The answer to your indoor shooting is to use Type B (tungsten) film when shooting indoors under incandescent lights, but use outdoor color film when shooting with flash.

Q: Without purchasing another camera, I would like to use my Vivitar 603 Telepocket for close-up work. Is there a special lens or any other adaptation that would make this possible?

A: The Vivitar 603 Telepocket camera is not adaptable for close-up photography because its lenses are fixed-focus -- that is, both the normal 24-mm f/7 and the tele 36-mm f/7 focus from five feet to infinity. There's just no way to adapt either a close-up lens or any other gadget so you could focus closer, and even if you change the focus on the lens there's no way to adjust it.

I'm afraid you'll have to exchange your camera for a more sophisticated model if you also want to do close-up photography.

Q: I own a Zeiss-Ikon (German) 35-mm camera that's 30 years old. Do you know of any camera mechanic who can put threads on my lens mount so I can attach the newer macro lenses to it?
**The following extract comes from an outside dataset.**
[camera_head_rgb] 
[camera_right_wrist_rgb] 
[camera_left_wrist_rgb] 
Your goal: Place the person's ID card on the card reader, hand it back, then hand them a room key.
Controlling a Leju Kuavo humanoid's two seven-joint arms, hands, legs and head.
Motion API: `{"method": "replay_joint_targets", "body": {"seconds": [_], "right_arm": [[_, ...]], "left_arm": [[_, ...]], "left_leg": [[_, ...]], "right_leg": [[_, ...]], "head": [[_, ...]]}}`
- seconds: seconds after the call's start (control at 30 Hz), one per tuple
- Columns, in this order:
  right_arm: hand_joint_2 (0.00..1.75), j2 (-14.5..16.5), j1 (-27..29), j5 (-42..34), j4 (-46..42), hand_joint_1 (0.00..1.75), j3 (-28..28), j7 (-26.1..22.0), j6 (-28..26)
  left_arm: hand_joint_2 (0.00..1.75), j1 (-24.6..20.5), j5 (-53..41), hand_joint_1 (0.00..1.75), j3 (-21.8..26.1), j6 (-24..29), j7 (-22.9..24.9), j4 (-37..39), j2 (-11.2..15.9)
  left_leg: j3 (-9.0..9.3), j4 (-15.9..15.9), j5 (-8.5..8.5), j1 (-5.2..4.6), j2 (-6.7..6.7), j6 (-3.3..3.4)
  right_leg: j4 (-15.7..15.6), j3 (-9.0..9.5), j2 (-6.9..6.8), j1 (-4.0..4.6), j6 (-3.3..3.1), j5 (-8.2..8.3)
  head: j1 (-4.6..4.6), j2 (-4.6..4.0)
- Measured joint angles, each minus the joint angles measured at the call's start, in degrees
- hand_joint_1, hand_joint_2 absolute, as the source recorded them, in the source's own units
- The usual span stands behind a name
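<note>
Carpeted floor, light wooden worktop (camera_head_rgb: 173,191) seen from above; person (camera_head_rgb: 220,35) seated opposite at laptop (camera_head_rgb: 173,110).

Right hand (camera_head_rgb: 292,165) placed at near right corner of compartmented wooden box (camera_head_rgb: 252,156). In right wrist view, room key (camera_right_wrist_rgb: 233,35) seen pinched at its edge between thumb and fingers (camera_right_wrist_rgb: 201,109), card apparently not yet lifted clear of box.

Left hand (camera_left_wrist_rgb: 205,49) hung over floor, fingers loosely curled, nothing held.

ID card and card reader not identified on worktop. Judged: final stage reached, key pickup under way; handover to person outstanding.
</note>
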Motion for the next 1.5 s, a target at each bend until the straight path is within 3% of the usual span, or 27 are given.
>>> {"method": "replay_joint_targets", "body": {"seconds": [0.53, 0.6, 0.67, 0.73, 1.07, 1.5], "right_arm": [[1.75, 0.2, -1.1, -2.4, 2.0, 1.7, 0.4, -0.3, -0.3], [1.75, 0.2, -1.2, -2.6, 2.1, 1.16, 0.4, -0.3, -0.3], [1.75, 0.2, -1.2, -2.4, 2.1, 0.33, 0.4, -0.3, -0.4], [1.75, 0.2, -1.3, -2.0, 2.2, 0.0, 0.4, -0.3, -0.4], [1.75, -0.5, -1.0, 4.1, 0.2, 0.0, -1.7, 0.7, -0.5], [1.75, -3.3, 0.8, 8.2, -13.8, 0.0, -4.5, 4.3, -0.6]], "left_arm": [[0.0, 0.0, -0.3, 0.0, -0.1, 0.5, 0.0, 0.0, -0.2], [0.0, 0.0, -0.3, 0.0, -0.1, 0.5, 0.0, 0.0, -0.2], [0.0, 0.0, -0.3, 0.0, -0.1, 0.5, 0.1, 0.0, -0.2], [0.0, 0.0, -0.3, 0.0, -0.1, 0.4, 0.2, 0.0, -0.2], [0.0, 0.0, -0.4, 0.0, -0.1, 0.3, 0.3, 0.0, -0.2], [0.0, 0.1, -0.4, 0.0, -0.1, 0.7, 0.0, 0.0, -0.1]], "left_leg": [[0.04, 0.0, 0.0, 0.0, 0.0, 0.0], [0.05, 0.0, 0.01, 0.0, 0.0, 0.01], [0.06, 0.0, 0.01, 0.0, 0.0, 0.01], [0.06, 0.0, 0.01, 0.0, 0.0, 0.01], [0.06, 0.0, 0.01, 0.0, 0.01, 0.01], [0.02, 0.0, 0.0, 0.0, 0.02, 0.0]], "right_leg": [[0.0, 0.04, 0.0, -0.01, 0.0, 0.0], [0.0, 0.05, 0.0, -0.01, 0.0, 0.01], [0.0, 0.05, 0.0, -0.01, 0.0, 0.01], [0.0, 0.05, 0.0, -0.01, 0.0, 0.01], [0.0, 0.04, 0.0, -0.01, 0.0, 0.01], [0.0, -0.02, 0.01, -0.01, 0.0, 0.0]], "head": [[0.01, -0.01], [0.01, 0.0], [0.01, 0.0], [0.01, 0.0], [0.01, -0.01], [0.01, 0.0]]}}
A: I called a number of expert repairmen about your problem, and the consensus was that you should get a new camera. The problems of adapting a modern lens to an older camera are many -- and all the solutions are so expensive that it just wouldn't pay to adapt. The new retrofocus lenses used on SLR (single-lens reflex) cameras focus on a different focal plane. And hardly any repair shop has the milling equipment necessary to re-thread a lens mount -- so you would need both a repair shop and a machine shop -- at considerable cost.